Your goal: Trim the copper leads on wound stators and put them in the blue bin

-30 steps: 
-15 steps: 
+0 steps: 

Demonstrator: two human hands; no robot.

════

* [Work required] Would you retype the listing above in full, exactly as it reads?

* [Task solution]
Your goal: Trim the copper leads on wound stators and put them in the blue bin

-30 steps: 
-15 steps: 
+0 steps: 

Demonstrator: two human hands; no robot.

That completes the response.